Their dyes are of local manufacture, similar to those in use amongst the Burmese. Saffron is generally used for yellow; green is produced by dipping threads that have been dyed yellow in a boiling decoction of the leaves and twigs of the creeping Marsdenia tinctoria. Indigo, which grows wild as well as in a cultivated state, is used for blue, the mordant being the bark of a kind of Eugenia. Stick-lac, the fruit of the tamarind, and various woods, give red. The safflower yields yellow, and, when mixed with other ingredients, red. Jack, the root of a species of Garcinia, the flowers of the Butea, and the leaves of the Memeclyon, give different tints of yellow. Black is produced from the Diospyros mollis, Terminalia chebula, and the Jatropha curcas. Orange from the seeds of the Bixa orrellana.  

The people struck us as fair for Easterners, and some of the women even had rosy cheeks. It was quite pleasant to see a people who could blush, or rather whose blushes could be discerned. Their countenances, on which good-natured frankness was stamped, were of an even more Tartar cast than those of the Burmese, at least so it seemed to us. The nearly dead silence which reigned in the bazaar was only broken by an occasional half-suppressed but genial laugh. This was a great surprise to us who had so lately left Burmah, where the haggling, chatting, and vociferation in the markets is nearly deafening. Here the people were as quiet as Quakers; business was carried on without people being importuned to buy, and even the necessary chaffering was done in undertones, which only made more noticeable the strange quietude of the scene.  

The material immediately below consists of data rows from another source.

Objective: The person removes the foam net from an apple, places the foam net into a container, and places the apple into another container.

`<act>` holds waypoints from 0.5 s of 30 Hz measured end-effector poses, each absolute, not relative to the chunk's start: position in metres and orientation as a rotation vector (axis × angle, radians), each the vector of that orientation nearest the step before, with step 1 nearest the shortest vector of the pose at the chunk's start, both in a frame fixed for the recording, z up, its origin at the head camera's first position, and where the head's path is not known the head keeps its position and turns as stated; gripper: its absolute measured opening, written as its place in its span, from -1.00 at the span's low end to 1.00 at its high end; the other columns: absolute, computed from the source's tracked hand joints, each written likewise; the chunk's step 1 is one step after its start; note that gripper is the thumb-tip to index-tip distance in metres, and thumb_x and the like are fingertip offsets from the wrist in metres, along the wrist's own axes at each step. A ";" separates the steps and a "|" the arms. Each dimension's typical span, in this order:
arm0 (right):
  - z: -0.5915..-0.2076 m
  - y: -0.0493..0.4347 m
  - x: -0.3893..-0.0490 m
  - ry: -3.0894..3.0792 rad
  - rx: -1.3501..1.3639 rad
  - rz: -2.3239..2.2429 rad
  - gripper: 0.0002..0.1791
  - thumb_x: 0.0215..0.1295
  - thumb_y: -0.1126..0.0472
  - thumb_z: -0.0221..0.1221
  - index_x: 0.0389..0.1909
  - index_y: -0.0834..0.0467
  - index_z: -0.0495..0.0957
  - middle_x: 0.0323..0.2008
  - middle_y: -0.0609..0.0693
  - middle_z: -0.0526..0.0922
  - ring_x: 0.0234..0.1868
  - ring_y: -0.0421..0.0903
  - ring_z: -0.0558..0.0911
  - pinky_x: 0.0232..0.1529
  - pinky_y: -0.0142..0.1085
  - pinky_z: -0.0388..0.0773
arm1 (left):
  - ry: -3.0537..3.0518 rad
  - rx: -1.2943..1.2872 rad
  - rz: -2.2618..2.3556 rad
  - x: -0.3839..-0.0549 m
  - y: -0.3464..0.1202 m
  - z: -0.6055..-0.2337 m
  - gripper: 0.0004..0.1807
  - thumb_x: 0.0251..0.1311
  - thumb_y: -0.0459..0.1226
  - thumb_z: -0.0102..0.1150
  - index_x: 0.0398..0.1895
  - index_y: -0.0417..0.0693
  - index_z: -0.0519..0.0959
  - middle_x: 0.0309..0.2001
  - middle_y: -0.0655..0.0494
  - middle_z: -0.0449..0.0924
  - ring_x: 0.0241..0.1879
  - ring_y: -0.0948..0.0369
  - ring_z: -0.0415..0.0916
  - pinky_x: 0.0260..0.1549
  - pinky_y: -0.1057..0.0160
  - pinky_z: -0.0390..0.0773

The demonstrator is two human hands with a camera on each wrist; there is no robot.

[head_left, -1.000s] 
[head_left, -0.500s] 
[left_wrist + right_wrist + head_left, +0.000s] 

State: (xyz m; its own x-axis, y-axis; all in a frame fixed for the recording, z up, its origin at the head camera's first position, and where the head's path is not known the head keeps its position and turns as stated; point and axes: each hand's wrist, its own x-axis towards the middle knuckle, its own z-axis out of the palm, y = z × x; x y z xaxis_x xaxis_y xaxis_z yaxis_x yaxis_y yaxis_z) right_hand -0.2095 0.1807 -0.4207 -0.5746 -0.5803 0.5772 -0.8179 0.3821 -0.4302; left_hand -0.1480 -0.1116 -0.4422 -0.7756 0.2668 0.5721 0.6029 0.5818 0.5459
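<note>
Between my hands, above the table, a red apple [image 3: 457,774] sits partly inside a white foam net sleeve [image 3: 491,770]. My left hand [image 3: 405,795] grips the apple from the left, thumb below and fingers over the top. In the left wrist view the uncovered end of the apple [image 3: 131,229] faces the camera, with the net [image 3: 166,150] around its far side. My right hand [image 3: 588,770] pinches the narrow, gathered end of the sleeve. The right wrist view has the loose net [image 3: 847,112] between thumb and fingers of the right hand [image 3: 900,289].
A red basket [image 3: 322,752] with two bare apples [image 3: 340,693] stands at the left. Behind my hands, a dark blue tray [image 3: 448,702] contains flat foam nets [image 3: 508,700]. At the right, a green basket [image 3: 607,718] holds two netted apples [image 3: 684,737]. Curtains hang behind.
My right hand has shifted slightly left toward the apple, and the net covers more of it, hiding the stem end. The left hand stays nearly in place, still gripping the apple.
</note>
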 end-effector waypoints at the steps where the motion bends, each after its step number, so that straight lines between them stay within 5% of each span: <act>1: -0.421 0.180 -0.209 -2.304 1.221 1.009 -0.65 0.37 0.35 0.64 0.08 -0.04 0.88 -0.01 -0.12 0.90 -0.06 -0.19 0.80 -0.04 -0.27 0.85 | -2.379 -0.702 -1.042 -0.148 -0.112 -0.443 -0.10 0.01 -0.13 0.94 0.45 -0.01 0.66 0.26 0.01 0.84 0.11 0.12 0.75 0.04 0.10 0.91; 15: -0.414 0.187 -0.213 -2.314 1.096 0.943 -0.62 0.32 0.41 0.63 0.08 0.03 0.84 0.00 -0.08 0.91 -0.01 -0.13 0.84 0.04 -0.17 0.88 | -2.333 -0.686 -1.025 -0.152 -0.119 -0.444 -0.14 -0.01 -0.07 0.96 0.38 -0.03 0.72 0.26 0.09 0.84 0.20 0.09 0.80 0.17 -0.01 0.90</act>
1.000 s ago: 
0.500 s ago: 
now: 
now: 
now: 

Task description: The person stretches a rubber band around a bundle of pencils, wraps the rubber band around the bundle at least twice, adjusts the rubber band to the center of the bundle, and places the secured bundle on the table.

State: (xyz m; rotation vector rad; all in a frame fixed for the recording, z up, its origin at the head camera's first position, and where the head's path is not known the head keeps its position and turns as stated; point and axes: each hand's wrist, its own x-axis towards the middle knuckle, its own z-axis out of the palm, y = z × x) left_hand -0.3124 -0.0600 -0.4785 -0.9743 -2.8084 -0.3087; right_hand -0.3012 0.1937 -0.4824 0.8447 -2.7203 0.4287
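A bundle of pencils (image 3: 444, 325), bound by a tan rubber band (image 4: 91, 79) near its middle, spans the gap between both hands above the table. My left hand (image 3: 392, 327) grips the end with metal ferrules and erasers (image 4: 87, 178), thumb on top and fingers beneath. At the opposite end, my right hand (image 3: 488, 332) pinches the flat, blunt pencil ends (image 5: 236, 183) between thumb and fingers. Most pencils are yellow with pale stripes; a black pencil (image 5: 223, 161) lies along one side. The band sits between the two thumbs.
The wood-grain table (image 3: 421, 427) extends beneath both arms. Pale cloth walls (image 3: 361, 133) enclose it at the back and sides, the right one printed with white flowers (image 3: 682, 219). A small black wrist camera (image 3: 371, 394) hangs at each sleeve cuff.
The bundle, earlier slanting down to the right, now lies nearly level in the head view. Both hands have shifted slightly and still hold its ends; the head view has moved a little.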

The principal meat sold in the market is pork, which is plentiful and good; no pig is allowed to be killed until it is brought before a dine, the Burmese name for a superintendent, who is appointed by the chief. Pork being a monopoly, a tax of about three shillings is levied from the Chinese butchers on each animal before it is allowed to be slaughtered. Pig's fat, when properly reduced, is the cosmetic generally in use at Zimme, and, being unscented, gives anything but an agreeable aroma to the hair of the people. Very little gingelly, castor, or cocoa-nut oil is found in the town. Owing to the frequent cattle thefts which used to occur, special inquiries are made before cattle are allowed to be killed ; this accounts for the scarcity of beef in the market. Fish, although plentiful in all the streams, particularly to the north, is rather scarce in the town, most likely because the principle part of the people, being Buddhist, are therefore adverse to taking life. All fishermen are looked upon here, as in Burmah, as outcasts.  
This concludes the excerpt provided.